“Did the Egyptian revolution make mistakes?” wondered prominent Egyptian writer Alaa al-Aswany in his last article. “Yes,” he replied to his own question. “Twice.” The first time, he explains, is when all the revolutionaries went back home the moment the president resigned and the second when those same revolutionaries started engaging in endless disputes while none of the revolution’s demands has yet been fulfilled. I might not 100 percent agree on the first not because it’s wrong but rather because looking back now is entirely different from living the moment then.
Anybody who was in Tahrir Square when the regime officially fell would understand why Egyptians thought of that as the ultimate victory and anybody who experienced this regime first hand would realize how improbable, impossible, and out of this world arriving at this end was. Asking protestors to think of anything else would have been absurd. “Wait, but what about the constitution?” or “Let’s stay here till we make sure the elections are fair” or “This is just a little thing so let’s celebrate when we do something really big.” Of course not! We were euphoric to the extent that we didn’t care if we died the next day because at least we would have seen Egypt free even if for a couple of hours. Just think of that: Egypt celebrates for a few weeks when it gets the Africa Cup of Nations. Imagine how long it would take to celebrate a revolution that is bound to change the face of history.
Now we come to the second mistake and since we mentioned football, let me share with you an analogy a friend of mine made a couple of days ago and which I find very relevant now: Egypt during the revolution was a reenactment of the Africa Cup of Nations where all Egyptians—players and fans alike—are united behind one single goal, while Egypt now is similar to the two years that separate each round from the next one where teams go back to their endless squabbles and fans don’t miss a chance to jump each others’ throats during or after any game. This was the real mistake.
During the revolution’s 18 days, a new Egypt was being formulated and it was coming out beautifully as Tahrir Square transformed itself into a utopia that defied all speculations about a people who the more oppressed they were, the more hostile they grew. I was never a football fan and never cared who won what but my friends who are so much into this have always told me that while generally in a crowd there is a very big chance you will be harassed if you are female and you can be robbed if you are from either sex, this never happens during football victory celebrations that usually take part all over the streets of Egypt right after the game is over and till the next morning.

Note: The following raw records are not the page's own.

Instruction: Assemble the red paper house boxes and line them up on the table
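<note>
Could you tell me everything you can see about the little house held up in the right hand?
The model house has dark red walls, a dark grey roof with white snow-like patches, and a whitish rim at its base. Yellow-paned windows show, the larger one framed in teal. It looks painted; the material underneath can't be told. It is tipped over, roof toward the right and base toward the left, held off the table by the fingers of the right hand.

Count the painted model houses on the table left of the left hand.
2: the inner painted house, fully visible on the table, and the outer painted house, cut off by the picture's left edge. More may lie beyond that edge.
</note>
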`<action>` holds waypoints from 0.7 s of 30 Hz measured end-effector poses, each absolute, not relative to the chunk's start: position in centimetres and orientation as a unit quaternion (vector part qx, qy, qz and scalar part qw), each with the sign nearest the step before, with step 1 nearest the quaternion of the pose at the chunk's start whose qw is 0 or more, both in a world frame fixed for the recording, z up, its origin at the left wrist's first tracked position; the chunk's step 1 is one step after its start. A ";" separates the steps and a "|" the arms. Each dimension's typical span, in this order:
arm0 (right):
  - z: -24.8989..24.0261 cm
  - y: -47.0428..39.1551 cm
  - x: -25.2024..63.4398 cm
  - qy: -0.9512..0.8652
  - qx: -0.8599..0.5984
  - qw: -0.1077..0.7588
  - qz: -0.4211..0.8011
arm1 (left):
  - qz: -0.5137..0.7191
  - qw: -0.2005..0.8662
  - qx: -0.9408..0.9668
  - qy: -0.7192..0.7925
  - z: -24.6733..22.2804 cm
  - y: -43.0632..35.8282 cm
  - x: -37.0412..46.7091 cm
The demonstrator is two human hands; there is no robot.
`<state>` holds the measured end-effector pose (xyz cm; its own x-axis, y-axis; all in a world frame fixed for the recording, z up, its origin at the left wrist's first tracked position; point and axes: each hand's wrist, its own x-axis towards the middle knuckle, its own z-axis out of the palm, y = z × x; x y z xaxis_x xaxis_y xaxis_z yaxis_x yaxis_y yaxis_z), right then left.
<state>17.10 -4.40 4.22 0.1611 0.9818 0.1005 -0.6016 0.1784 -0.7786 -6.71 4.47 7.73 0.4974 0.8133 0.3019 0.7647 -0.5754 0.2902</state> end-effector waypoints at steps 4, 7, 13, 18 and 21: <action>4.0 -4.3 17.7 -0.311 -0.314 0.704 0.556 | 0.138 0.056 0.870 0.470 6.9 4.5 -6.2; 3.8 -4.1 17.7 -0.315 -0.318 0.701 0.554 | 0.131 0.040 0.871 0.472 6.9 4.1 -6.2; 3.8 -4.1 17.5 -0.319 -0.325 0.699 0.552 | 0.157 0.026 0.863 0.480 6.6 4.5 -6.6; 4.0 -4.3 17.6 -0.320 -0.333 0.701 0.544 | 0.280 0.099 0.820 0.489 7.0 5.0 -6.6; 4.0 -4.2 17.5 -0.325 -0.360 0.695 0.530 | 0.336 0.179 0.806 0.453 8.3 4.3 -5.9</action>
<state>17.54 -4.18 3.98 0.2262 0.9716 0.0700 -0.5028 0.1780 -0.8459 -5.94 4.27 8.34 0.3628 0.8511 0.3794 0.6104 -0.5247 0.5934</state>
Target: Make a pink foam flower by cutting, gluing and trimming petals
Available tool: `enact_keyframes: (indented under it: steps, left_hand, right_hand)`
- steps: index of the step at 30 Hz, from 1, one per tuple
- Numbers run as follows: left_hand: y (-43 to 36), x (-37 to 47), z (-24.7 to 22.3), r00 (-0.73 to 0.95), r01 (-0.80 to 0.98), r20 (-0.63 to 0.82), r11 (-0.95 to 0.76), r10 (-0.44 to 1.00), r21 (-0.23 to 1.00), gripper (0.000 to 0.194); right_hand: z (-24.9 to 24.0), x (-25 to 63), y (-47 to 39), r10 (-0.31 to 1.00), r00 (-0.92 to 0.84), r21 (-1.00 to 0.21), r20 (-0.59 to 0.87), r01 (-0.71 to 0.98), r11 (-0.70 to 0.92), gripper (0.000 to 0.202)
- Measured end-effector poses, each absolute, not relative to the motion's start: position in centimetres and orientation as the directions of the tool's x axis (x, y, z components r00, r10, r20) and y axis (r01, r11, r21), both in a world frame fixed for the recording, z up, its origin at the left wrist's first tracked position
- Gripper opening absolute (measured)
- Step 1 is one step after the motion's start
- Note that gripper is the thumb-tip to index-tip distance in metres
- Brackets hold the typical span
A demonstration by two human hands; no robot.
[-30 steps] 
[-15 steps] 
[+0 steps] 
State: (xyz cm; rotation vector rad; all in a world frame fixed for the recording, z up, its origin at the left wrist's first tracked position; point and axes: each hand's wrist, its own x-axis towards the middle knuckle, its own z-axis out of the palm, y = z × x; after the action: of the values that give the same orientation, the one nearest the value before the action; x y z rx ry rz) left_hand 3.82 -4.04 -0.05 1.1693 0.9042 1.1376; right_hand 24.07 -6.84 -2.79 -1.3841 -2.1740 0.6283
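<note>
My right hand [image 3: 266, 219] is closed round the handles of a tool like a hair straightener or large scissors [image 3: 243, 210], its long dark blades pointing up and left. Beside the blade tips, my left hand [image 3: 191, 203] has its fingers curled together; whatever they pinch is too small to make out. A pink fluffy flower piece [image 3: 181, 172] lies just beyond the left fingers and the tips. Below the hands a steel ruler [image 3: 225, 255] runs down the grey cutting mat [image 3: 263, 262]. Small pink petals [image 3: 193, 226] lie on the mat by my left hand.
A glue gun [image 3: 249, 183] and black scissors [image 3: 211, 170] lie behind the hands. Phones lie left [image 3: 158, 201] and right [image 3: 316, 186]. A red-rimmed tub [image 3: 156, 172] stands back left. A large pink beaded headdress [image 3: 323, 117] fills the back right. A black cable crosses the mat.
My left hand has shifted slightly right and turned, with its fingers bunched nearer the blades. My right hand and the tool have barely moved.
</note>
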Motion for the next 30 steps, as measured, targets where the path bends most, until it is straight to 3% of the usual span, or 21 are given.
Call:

This was the case in Tahrir and this is when everyone realized that Egyptians can move mountains if they rally behind the same cause and cannot bring themselves to climb a couple of stairs when each of them goes off on his or her own way.

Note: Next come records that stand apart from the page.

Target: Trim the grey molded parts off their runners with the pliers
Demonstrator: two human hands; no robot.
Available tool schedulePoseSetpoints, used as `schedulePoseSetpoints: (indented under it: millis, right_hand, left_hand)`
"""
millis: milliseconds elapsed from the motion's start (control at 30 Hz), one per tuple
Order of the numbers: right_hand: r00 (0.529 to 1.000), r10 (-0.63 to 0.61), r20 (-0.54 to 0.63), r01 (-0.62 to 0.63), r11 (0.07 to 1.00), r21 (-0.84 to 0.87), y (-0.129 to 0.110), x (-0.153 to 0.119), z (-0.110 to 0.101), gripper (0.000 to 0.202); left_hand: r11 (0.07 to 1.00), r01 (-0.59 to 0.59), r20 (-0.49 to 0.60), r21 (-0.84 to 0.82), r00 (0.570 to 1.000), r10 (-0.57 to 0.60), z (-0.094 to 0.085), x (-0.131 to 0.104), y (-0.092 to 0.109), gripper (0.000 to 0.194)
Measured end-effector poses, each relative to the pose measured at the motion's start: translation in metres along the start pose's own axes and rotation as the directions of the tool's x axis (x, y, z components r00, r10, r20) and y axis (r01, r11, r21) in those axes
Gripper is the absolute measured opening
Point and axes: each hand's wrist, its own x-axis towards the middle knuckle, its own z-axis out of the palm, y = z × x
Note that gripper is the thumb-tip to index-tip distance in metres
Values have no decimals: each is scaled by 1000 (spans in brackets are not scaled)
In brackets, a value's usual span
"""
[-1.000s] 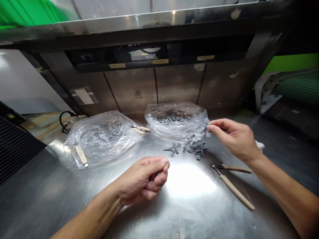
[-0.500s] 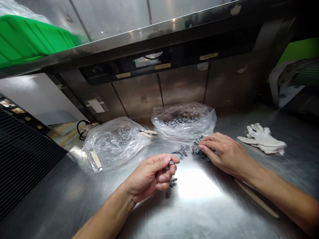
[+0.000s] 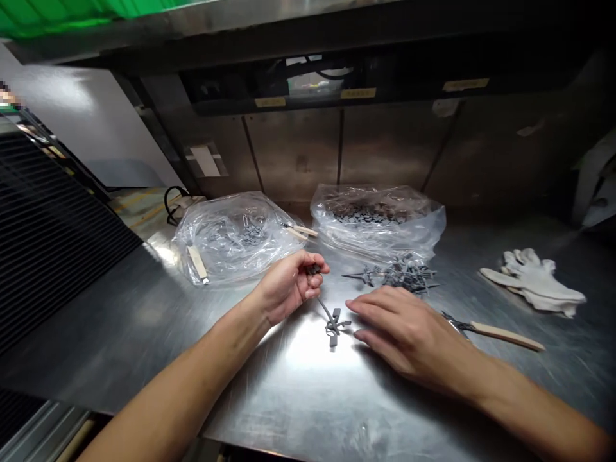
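My left hand (image 3: 291, 289) is curled closed around some small dark grey pieces (image 3: 314, 270), partly hidden by the fingers. Just below it, a grey plastic sprue (image 3: 333, 327) with flat tabs lies on the metal table. My right hand (image 3: 404, 330) hovers to the right of this sprue, thumb and fingers apart, with nothing visible between them. Beyond the right hand is a tangled pile of similar grey sprues (image 3: 407, 274). A pair of nippers (image 3: 503, 335) with beige handles lies beside my right wrist.
Behind stand two clear plastic bags: the left bag (image 3: 224, 256) and the right bag (image 3: 385, 240), both with small grey pieces. Beige-handled nippers (image 3: 303, 231) rest at the left bag's edge. White gloves (image 3: 534, 282) lie far right. A metal shelf (image 3: 231, 22) overhangs the table (image 3: 298, 410).
My right hand has left the sprue pile and come toward me and is now apart from it. A single sprue now shows plainly below my left hand. The camera view has tilted down.
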Motion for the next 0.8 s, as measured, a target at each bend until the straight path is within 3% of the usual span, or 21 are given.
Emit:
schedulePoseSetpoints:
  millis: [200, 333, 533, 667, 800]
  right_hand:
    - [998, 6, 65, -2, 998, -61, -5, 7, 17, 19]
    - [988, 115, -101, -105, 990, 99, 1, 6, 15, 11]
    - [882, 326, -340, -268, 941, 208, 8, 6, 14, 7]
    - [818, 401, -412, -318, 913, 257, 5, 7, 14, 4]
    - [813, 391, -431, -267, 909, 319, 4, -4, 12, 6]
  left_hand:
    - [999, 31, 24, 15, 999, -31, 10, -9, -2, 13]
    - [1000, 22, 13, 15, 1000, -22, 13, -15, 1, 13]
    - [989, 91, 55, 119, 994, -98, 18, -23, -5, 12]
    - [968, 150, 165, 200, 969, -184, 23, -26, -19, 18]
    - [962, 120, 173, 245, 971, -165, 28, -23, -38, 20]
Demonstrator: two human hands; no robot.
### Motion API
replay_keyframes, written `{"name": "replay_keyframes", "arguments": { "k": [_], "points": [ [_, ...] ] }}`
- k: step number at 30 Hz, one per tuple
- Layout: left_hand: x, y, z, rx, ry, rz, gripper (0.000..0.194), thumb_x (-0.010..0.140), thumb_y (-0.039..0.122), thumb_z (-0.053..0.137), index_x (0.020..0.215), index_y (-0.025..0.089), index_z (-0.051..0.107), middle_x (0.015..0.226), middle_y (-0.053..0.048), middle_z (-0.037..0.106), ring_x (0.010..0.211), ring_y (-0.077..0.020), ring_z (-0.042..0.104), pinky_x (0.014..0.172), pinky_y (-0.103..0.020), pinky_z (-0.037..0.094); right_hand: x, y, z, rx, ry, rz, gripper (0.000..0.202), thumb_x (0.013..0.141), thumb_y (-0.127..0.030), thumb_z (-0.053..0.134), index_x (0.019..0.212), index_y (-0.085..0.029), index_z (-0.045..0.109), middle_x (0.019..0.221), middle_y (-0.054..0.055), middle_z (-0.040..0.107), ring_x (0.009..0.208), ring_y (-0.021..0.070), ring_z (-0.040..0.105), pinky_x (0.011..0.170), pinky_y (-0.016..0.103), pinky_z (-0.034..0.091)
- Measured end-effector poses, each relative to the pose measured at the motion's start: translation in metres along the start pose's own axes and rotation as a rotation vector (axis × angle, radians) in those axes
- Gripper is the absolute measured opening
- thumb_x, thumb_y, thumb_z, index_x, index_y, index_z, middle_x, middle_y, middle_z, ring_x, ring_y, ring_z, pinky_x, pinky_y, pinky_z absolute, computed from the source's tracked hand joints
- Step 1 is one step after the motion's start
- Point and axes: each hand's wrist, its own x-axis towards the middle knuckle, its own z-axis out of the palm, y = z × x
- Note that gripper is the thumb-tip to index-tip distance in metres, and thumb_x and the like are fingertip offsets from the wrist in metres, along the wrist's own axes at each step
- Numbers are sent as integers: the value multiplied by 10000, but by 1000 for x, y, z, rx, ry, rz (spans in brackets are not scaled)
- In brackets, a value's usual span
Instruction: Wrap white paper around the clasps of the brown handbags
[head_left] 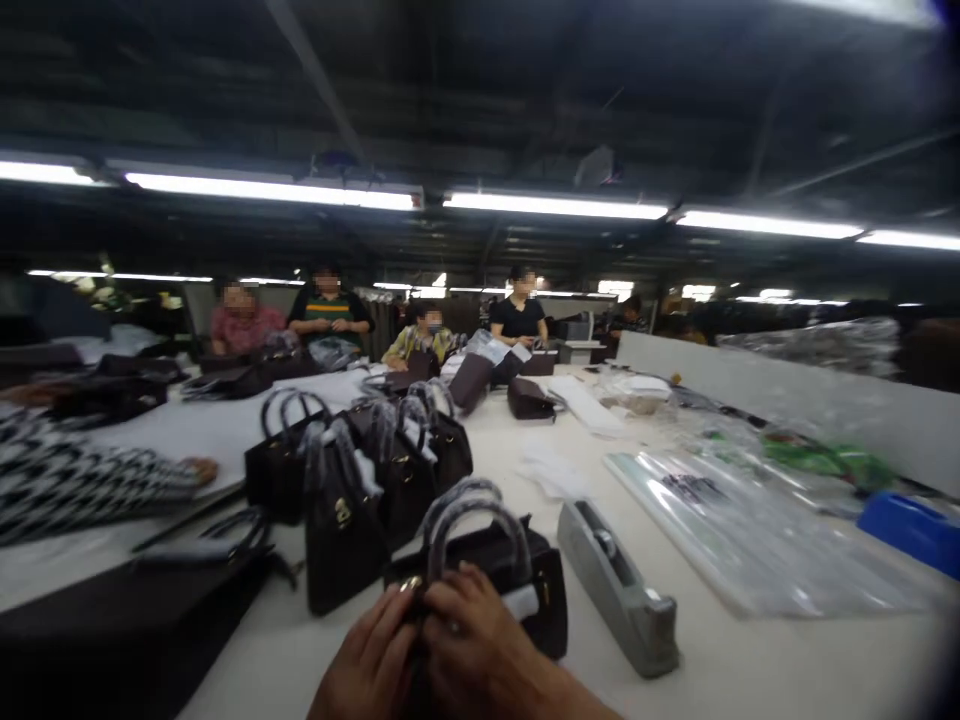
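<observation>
L hand (371, 650) & R hand (480, 630) are touching dark-brown, boxy handbag (487, 548) w/ plastic-wrapped handles, sitting twd near edge of white bench (742, 665); fingers are bending close tog., can't tell if clamped. Long grey tape dispenser (619, 590) is lying just beside.

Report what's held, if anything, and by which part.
Left hand and right hand are on the dark handbag, near its wrapped handle; any firm grip is unclear.
</observation>
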Motion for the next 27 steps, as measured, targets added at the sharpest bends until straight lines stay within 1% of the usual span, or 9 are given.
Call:
{"name": "replay_keyframes", "arguments": {
  "k": [1, 2, 5, 10, 14, 17, 20, 24, 27],
  "points": [
    [-3, 1, 0, -3, -41, -31, 214, 800, 90, 466, 990, 166, 529, 1152, -89, 557, 1122, -203, 482, 895, -316, 477, 1, -1, -9, 69, -71, 35, 131, 728, -200, 521, 852, -181, 558, 951, 54, 579, 975, 221, 526, 903, 419, 404],
    [-4, 2, -1, -21, -71, -56, 223, 789, 77, 471, 996, 148, 513, 1171, -108, 539, 1148, -212, 456, 917, -336, 464, 3, 0, -17, 116, -107, 60, 136, 715, -154, 505, 838, -166, 561, 929, 71, 563, 977, 221, 516, 897, 412, 406],
    [-2, 6, -3, -106, -97, -157, 257, 765, 60, 472, 1012, 129, 470, 1179, -134, 519, 1167, -212, 429, 940, -369, 448, 6, 4, -27, 217, -139, 104, 217, 695, -116, 501, 898, -144, 571, 1026, 111, 501, 1031, 233, 465, 896, 407, 398],
    [3, 10, -5, -212, -66, -257, 280, 730, 91, 490, 1001, 147, 452, 1128, -127, 545, 1115, -213, 472, 922, -395, 459, 4, 1, -29, 241, -197, 182, 275, 728, -160, 546, 1003, -164, 561, 1137, 124, 420, 1045, 246, 429, 891, 407, 396],
    [5, 8, -6, -265, -65, -278, 309, 706, 105, 499, 1006, 160, 447, 1093, -121, 562, 1065, -218, 508, 888, -398, 475, 7, -1, -35, 184, -299, 239, 232, 755, -224, 554, 982, -180, 572, 1175, 128, 405, 1065, 273, 407, 885, 436, 372],
    [8, 7, -8, -301, -53, -297, 332, 692, 99, 500, 1011, 164, 439, 1065, -115, 570, 1028, -215, 523, 863, -397, 483, 10, -2, -34, 130, -359, 232, 163, 757, -208, 539, 904, -158, 587, 1062, 127, 480, 996, 271, 446, 846, 441, 371],
    [9, 7, -9, -350, -65, -319, 330, 685, 88, 502, 1000, 162, 440, 1035, -108, 569, 1007, -210, 522, 862, -395, 475, 11, 0, -32, 111, -383, 210, 124, 760, -198, 533, 861, -151, 588, 986, 117, 512, 955, 264, 465, 817, 426, 375],
    [9, 6, -11, -410, -120, -366, 322, 684, 84, 512, 987, 172, 447, 1049, -96, 553, 1005, -210, 509, 859, -395, 465, 11, 4, -32, 121, -412, 179, 136, 776, -216, 537, 892, -165, 588, 1001, 110, 512, 962, 255, 466, 810, 401, 379],
    [11, 5, -13, -448, -154, -385, 336, 686, 83, 517, 999, 179, 444, 1064, -89, 547, 1008, -212, 501, 866, -401, 453, 11, 4, -30, 84, -371, 134, 169, 784, -200, 522, 936, -169, 590, 1027, 119, 511, 982, 259, 462, 826, 403, 372]
  ]
}}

The moment everybody went home elated at the miraculous achievement of ousting the regime, the common cause seemed to have started fading away as each faction started designing the Egypt it wants and which best fits its ideologies while totally forgetting that a zillion other common causes have not yet been resolved and will never be if this “I want it my way” attitude persists. Summoning up the spirit of the revolution that managed to effect the most drastic of changes has become the only way of making sure this very change does not end up going down the drain. That is when the July 8 rally comes in.

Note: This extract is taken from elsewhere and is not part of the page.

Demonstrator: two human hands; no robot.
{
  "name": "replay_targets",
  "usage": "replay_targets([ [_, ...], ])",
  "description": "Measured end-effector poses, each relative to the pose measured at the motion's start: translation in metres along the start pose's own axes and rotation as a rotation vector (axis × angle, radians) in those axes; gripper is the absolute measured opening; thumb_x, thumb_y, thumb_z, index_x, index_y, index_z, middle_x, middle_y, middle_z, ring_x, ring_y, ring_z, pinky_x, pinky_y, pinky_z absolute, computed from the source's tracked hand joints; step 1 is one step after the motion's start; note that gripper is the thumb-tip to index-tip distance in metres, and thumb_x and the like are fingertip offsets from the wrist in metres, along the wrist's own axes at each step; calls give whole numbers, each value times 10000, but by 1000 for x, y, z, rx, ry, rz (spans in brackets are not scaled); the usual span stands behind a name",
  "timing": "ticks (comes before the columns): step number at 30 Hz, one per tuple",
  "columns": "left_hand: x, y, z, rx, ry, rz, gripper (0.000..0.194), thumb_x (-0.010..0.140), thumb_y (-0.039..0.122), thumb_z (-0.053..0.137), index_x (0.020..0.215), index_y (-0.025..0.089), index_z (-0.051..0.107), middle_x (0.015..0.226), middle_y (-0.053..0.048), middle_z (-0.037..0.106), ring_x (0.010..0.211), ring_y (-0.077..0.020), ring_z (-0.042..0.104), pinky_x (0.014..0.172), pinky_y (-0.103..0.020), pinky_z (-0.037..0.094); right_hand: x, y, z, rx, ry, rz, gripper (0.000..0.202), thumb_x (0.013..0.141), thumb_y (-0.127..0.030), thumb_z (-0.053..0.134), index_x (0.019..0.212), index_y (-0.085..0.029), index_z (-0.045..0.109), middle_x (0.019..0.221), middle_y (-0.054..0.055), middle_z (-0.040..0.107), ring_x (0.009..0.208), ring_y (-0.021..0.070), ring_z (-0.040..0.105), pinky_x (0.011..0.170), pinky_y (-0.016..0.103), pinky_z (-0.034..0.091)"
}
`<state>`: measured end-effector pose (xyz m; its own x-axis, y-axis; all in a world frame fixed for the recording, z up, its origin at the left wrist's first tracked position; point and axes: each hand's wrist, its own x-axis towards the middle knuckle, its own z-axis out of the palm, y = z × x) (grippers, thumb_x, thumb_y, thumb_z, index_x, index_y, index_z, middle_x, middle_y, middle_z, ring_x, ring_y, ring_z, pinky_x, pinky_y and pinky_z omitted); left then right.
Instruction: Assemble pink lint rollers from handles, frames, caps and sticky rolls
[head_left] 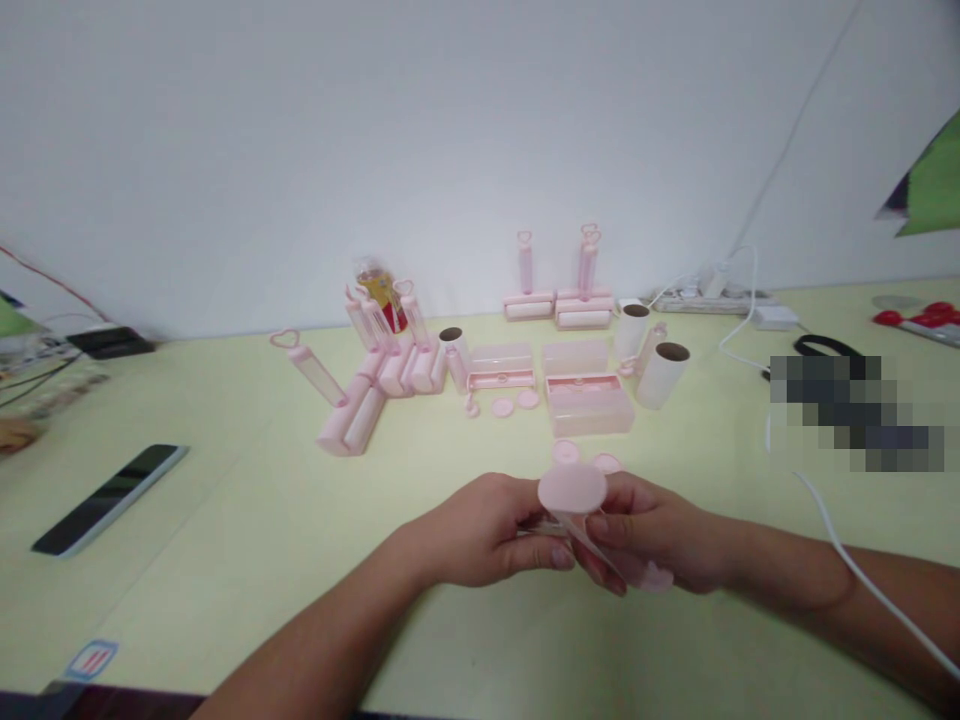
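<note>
A pink case point(572, 490) is held above the table point(247, 590) in both hands: the left hand point(495, 530) is half curled, thumb and fingers closed on its side; the right hand point(664, 530) is wrapped around it. Beyond the case, two opened boxes point(591, 410), four discs point(502, 407) and three white rolls point(662, 382) are laid out.

left hand point(484, 530): fingers partly behind pink piece point(572, 489) | green item point(936, 185): cut off right | black strap point(831, 345): partly pixelated
</note>
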<state>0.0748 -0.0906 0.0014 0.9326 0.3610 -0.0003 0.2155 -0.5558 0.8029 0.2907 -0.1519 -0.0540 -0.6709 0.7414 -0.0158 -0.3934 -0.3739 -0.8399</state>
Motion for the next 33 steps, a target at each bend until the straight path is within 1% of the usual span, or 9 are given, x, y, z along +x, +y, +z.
replay_targets([
  [3,0,2,-1,122,2,-15,413,933,524,507,1152,191,616,995,-67,707,843,-180,639,758,-255,460,0,-1,5,-43,42,-40,266,907,-367,646,844,-110,617,698,25,620,532,69,554,482,174,391],
  [7,-2,-2,-6,231,67,-124,366,934,515,505,1012,170,602,816,-24,644,700,-135,556,652,-228,410,-2,-8,10,-133,120,-139,292,919,-392,626,801,-126,601,659,0,578,522,62,508,489,185,376],
  [11,-8,-9,-17,218,179,-196,339,949,490,474,855,166,510,687,30,477,611,-105,426,577,-219,339,-7,-14,6,-81,158,-168,258,916,-414,621,950,-162,584,678,0,595,529,94,538,496,218,377],
  [14,-11,-9,-18,120,221,-164,266,968,442,445,955,178,466,737,37,446,648,-107,416,603,-225,349,-7,-13,3,6,206,-207,313,868,-422,670,1037,-181,566,727,6,609,575,128,577,550,266,425],
  [18,-8,-5,-10,77,157,-125,190,961,358,474,1022,178,474,796,18,486,692,-111,442,643,-234,382,-1,-7,1,-80,289,-219,310,766,-344,779,902,-174,558,672,-15,581,593,120,562,577,261,447],
  [24,-7,-7,-14,111,102,-112,328,959,384,500,1205,184,585,795,-5,566,692,-114,485,652,-224,397,3,-7,1,-264,473,-42,278,895,-449,591,985,-207,488,662,-15,604,514,126,542,452,227,413],
  [28,-20,-5,-34,63,17,-127,356,936,397,548,1210,183,625,817,-13,596,695,-112,497,643,-212,391,2,-12,2,-736,521,88,171,942,-372,477,906,-208,508,645,-20,561,498,116,491,470,230,376],
  [31,-25,0,-41,23,-8,-104,362,908,375,601,1212,182,638,879,-30,619,742,-122,519,669,-216,400,1,-14,4,-1292,442,-8,200,934,-309,478,792,-184,543,705,14,557,636,143,510,602,281,396],
  [33,-24,3,-40,24,-4,-87,365,897,356,621,1221,191,639,887,-27,621,742,-120,521,671,-217,398,1,-13,6,-1510,400,-36,168,925,-268,481,829,-175,582,788,45,590,736,173,535,685,318,410],
])
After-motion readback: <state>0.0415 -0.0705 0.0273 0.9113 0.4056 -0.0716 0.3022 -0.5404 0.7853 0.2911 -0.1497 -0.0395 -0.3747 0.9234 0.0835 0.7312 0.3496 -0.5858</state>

As tradition has had since the start of the revolution, every Friday protest is given a name that in a word or two states the reason for yet another expression of indignation at one thing or another—usually related to revolution demands that have not been met. Since reasons for disappointment at post-revolution achievements or rather lack of achievements are many, there was yet another dispute about choosing a name for this Friday and that, I believe, was quite a frustrating start. Some wanted to focus on drafting a constitution before parliamentary elections, others argued that trials of policemen involved in killing protestors is the topmost priority, and other others believed the revolution will boil down to nothing if the government is not purged of all allies of the former regime. The list was endless and each group had a valid point, but we were back to square one: wasting all energy in arguing and getting breathless when it’s time for real action. Luckily, alarm bells warning of the imminent threat to the revolution were too loud to ignore and they all agreed on one slogan that is supposed to unite them the same way the ouster of the regime did on January 25 and till February 11. After endless arguments over what comes “first,” turns out that going into details defeats the purpose and that there is no such thing as one demand being more important than another. Everything that people call for and that moves us one step forward in the road to democracy is a priority in itself and gains legitimacy by virtue of serving the mother cause: the revolution. So, Revolution First Friday it is!
This is the Friday of reunion where Egyptians will be renewing their vows by going to the same altar and reenacting the communal rite of passage they performed all together the day the tyrant’s departure initiated them into the world of freedom and dignity. There will be one major difference, though. This time we will not go back home with the assumption that it’s over like we did that day, but rather with the determination that this revolution is here to stay and that letting it slip heralds the death of all of us and drags Egypt towards its doom.
We have indeed reached the point of no return and going back is out of the question even if we try. Last night I closed my eyes to an inspiring sentence with which one of my favorite presenters ended his talk show:
“Can you try death then choose to come back to life? Of course, you can’t. This is how freedom works. You can never taste freedom then give it up.”